*PROBLEM TO WORK ON:* For each record below, set it down exactly but leave out any picture.

*DATA FOR REVIEW:*
*** Begin section ***
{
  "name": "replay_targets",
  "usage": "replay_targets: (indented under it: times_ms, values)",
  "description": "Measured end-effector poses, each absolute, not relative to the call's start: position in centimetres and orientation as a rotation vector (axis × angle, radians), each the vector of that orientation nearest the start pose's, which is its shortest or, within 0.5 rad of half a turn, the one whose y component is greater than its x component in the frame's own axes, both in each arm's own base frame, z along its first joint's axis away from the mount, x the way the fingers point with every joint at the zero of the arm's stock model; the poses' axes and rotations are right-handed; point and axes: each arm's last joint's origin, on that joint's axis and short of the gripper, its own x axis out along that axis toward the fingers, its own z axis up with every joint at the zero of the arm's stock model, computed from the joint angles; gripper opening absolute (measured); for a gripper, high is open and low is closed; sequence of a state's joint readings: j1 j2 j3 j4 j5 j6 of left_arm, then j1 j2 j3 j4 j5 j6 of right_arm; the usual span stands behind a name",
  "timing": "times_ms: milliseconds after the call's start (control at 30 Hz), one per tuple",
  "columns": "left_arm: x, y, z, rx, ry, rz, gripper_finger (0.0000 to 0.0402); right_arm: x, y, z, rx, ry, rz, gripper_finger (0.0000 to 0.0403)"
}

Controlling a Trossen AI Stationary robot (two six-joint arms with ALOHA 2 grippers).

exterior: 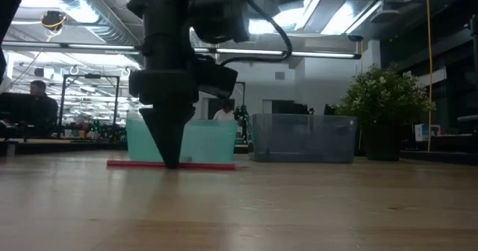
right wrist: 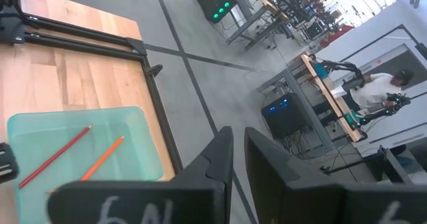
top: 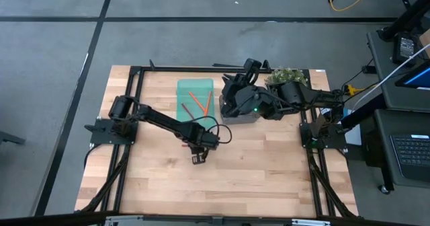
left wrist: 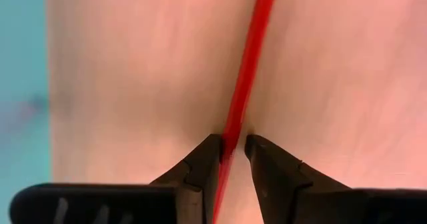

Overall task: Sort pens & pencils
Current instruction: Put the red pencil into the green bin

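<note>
A red pencil (exterior: pixel 209 165) lies flat on the wooden table in front of the green tray (exterior: pixel 213 143). My left gripper (top: pixel 199 159) points straight down onto it, its two fingertips closed in on the pencil (left wrist: pixel 250 57) from both sides. The green tray (top: pixel 195 85) at the table's far middle holds an orange pencil (right wrist: pixel 103 159) and a red one (right wrist: pixel 53 159). My right gripper (top: pixel 227 85) hangs raised beside the tray, over the grey bin (top: pixel 242 118), its fingers almost together with nothing between them (right wrist: pixel 238 151). No pens show. My left gripper pinches the red pencil's shaft (left wrist: pixel 235 127) between its two fingertips (left wrist: pixel 210 151). The fingers come from above, pointing down, and lie across the pencil. In the low view the pencil lies level on the table under the gripper (exterior: pixel 172 161), with most of its length toward the right.
A clear grey bin (exterior: pixel 302 137) stands to the right of the green tray. A potted plant (top: pixel 285 74) sits at the far right corner. A black frame (top: pixel 134 71) runs around the table's edges. People (exterior: pixel 36 94) show in the room behind.
</note>
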State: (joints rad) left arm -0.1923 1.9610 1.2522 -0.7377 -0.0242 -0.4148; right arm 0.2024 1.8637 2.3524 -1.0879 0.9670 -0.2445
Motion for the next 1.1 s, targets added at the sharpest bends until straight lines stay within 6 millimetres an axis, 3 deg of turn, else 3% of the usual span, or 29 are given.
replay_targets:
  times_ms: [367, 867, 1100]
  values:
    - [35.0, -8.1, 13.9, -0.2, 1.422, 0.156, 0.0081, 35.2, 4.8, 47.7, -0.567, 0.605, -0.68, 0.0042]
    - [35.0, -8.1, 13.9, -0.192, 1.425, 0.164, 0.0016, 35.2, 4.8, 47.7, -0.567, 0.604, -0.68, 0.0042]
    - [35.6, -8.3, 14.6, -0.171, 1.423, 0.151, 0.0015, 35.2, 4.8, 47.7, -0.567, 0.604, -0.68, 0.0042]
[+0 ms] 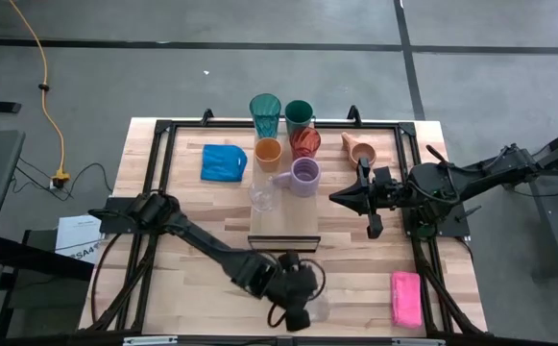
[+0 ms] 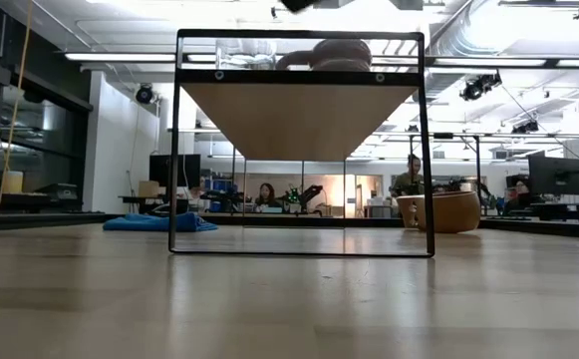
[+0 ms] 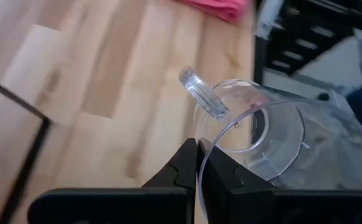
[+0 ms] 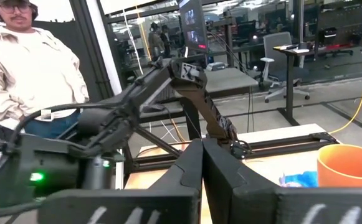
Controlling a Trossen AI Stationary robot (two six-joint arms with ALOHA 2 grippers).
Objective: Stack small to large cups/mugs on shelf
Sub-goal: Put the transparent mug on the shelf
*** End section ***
*REPLY TO THE EXERCISE:*
{
  "name": "replay_targets",
  "usage": "replay_targets: (indented under it: times_ms, values)",
  "description": "Measured end-effector poses, each absolute, not relative to the call's start: position in centimetres and orientation as a rotation vector (axis × angle, radians), each the vector of that orientation nearest the start pose's, which is its shortest or, within 0.5 rad of half a turn, the one whose y component is greater than its x component in the frame's own axes, both in each arm's own base frame, z along its first joint's axis away from the mount, x the way the fingers point with every joint at the zero of the arm's stock model; the poses' axes and rotations are right-handed; point and axes: each arm's last joint's origin, on that joint's axis and short of the gripper, its own x axis out along that axis toward the fingers, its own z axis up with every joint at the zero of the arm's stock model, computed from the joint angles; gripper opening absolute (measured); for a gripper, high is open and low is closed; sequence of a state's joint readings: j1 j2 j3 j4 j5 j6 of left_arm, then j1 j2 j3 j4 j5 j6 of right_arm; the usual span stands behind a name",
  "timing": "times_ms: milliseconds after the call's start (control at 30 Hz), one per tuple",
  "columns": "left_arm: x, y, z, rx, ry, rz, gripper_finger (0.0000 to 0.0402); right_arm: x, y, z, rx, ry, rz, gripper_finger (0.0000 to 0.0403)"
}

Controlling a Trossen AI Stationary robot (two six-joint arms with ALOHA 2 grippers).

exterior: 
right wrist: 
top: 
left wrist: 

Overall task: Sort pens & pencils
Current instruction: Put the red pencil into the green bin

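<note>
A red pencil (exterior: pixel 209 165) lies flat on the wooden table in front of the green tray (exterior: pixel 213 143). My left gripper (top: pixel 199 159) points straight down onto it, its two fingertips closed in on the pencil (left wrist: pixel 250 57) from both sides. The green tray (top: pixel 195 85) at the table's far middle holds an orange pencil (right wrist: pixel 103 159) and a red one (right wrist: pixel 53 159). My right gripper (top: pixel 227 85) hangs raised beside the tray, over the grey bin (top: pixel 242 118), its fingers almost together with nothing between them (right wrist: pixel 238 151). No pens show. My left gripper pinches the red pencil's shaft (left wrist: pixel 235 127) between its two fingertips (left wrist: pixel 210 151). The fingers come from above, pointing down, and lie across the pencil. In the low view the pencil lies level on the table under the gripper (exterior: pixel 172 161), with most of its length toward the right.
A clear grey bin (exterior: pixel 302 137) stands to the right of the green tray. A potted plant (top: pixel 285 74) sits at the far right corner. A black frame (top: pixel 134 71) runs around the table's edges. People (exterior: pixel 36 94) show in the room behind.
</note>
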State: (joints rad) left arm -0.1923 1.9610 1.2522 -0.7377 -0.0242 -0.4148; right arm 0.2024 1.8637 2.3524 -1.0879 0.9670 -0.2445
Motion for the next 1.1 s, targets added at the sharpest bends until straight lines stay within 6 millimetres an axis, 3 deg of turn, else 3% of the usual span, or 29 are given.
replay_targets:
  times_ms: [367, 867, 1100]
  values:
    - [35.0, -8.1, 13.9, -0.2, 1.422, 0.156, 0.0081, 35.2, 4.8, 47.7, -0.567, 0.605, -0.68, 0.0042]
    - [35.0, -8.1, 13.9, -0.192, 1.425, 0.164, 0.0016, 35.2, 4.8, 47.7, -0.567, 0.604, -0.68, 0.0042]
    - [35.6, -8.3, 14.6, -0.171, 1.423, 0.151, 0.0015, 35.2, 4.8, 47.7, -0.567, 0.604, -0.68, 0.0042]
[+0 ms] 
[+0 ms] 
[+0 ms] 
[+0 ms] 
Controlling a Trossen AI Stationary robot (two six-joint arms with ALOHA 2 grippers).
Objective: Stack small to large cups/mugs on shelf
Sub-goal: Put the transparent mug on the shelf

The exercise has now been completed.